Many people eagerly await the self-driving car. I am not one of them. “But you can check emails, watch TV, be alone with your thoughts,” they say, as if I don’t go out driving for the sole purpose of not checking emails or being alone with my thoughts. Though that’s not totally true. I do enjoy the particular kind of thinking that happens while driving, but it happens because the part of my brain that would normally be rehashing the many ways I have humiliated myself over the years is busy scanning for obstacles and controlling limbs, which allows the tiny remainder not dedicated to self-loathing to—hopefully—come up with some good ideas.
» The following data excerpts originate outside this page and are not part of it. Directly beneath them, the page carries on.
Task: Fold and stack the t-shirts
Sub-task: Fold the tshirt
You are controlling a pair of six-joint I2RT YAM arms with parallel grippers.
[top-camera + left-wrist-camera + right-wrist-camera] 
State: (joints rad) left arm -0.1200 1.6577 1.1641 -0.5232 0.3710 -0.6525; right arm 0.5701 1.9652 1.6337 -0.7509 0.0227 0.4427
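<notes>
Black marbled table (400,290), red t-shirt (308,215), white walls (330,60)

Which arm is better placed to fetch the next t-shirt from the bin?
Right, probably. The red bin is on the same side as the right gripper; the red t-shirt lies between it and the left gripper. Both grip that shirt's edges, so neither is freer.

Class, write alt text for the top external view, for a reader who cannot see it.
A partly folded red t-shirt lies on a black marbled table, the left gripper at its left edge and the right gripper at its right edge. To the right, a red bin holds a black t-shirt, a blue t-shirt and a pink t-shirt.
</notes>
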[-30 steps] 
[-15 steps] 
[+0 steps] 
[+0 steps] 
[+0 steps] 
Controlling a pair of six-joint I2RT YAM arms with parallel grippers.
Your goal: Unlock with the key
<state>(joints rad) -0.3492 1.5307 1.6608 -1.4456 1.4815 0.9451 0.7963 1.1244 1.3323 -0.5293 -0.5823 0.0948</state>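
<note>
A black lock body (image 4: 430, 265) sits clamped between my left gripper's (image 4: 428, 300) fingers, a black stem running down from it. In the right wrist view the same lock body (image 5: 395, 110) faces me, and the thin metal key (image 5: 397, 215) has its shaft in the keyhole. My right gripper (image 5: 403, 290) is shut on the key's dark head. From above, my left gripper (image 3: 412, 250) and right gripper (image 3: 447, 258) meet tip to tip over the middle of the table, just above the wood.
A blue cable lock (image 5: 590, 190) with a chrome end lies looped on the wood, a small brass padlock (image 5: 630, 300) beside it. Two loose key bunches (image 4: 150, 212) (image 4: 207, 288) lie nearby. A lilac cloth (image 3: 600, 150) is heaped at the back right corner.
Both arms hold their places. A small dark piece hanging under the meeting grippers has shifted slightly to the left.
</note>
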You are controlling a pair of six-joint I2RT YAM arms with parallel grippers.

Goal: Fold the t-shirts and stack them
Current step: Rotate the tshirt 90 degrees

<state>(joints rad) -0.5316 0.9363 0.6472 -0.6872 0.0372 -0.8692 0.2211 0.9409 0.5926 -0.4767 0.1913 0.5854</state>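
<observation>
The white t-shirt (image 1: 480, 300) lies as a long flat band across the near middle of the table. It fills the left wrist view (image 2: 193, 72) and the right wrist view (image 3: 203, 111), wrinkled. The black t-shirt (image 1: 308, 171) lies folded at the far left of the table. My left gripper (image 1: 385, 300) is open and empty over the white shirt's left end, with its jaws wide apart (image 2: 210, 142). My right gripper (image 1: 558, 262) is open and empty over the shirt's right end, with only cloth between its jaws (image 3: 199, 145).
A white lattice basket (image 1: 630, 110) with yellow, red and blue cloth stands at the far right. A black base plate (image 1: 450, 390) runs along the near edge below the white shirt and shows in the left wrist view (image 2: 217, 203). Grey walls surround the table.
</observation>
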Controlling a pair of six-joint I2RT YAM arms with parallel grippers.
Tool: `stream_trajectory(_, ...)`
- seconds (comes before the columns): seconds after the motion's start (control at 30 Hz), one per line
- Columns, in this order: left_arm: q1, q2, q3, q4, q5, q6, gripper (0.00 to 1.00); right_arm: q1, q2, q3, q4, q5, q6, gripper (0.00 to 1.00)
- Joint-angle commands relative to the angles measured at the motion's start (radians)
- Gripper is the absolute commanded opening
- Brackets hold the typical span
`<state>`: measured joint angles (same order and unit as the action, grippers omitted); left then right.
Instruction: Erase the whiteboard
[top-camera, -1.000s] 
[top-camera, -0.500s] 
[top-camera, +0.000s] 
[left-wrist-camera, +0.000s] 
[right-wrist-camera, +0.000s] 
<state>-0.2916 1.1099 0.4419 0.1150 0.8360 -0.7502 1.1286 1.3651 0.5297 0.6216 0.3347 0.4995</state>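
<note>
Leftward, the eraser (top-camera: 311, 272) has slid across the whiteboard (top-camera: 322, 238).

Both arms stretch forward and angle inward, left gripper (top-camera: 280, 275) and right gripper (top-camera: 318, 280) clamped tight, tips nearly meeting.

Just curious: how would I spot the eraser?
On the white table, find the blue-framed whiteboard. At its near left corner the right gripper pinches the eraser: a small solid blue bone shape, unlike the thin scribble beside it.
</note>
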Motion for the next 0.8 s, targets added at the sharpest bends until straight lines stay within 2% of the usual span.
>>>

Different cars prompt different kinds of thinking. Supercars, and really all performance cars, take almost all your processing power to keep them from pitching off a cliff or, more commonly, scraping across a speed bump. A supercar should be driven fast and without mercy on familiar terrain. It’s a waste of good scenery to drive one somewhere new. They are excellent for forgetting all your problems, which is probably why people having midlife crises are so drawn to them. It’s not that they make you feel young, but that you’re too busy going fast and judging driveway angles to think about how you’re old. Supercars are visceral, not philosophical.
Yesterday I saw a Jeep Wrangler with a sticker on the window that said, “Yours may go fast, but mine can go anywhere.” Trucks and four-by-fours are good thinkin’ vehicles, with their big windows for scenery gazing and plenty of clearance so your brain isn’t kept busy scanning for potholes and pebbles. They’re big, though, and huge vehicles require a little caution when it comes to parking and maneuvering. If you’re wondering how low the parking garage roof is, your mind isn’t truly free.
Luxury cars, with their complex infotainment systems and massaging seats, distract in a different way. The sound systems are so good, and there are so many podcasts to listen to. It’s like LeVar Burton is in the car with me, reading N.K. Jemisin’s latest short story. Why would I want to explore my own thoughts when I can have a conversation with the vehicle’s voice control about what color the interior accent lights should be? No, any great genius will tell you too much comfort is bad for the art.
So what’s the best car for creativity? A boring one. A car that offers no stimulus, good or bad, but still requires enough input to drive that you drop the small thoughts, leaving you open to inspiration from outside the windows and inside your heart. All boring cars are the same, so just picture the boring car of your choice. Not a bad car, mind you. Not one with rattles and no power and a CVT that howls like a vacuum cleaner being lifted up stairs and off-gassing plastic that smells like a skunk ate a bunch of eggs and then passed out in paint thinner. Awful cars are not boring. They don’t achieve what boring cars do, which is to fade so completely from your consciousness that you don’t even remember you’re driving a car—something that is hard to do if you hate the car every second you’re in it. So a boring car must offer a certain level of quality and performance but not too much because then you’re in a good car, and you’ll start thinking about driving again, only this time happily and with thoughts of doing more of it.
A boring car is most likely a newish car because cars past a certain age become interesting whether they started that way or not. Even the slowest machine can be a nail-biting thrill when it stinks of leaking fuel and seems to have working brakes only on one side but the side keeps changing.
It is only in a truly mind-numbing car that you are fully free to explore the side streets of your town and your mind without distraction. You can use that time to come up with a screenplay, solve the homelessness problem, consider opening a dog rescue, or just think about how much more fun life would be in an interesting car. Point is, you wouldn’t be doing any of it if you were being driven around autonomously while checking your email.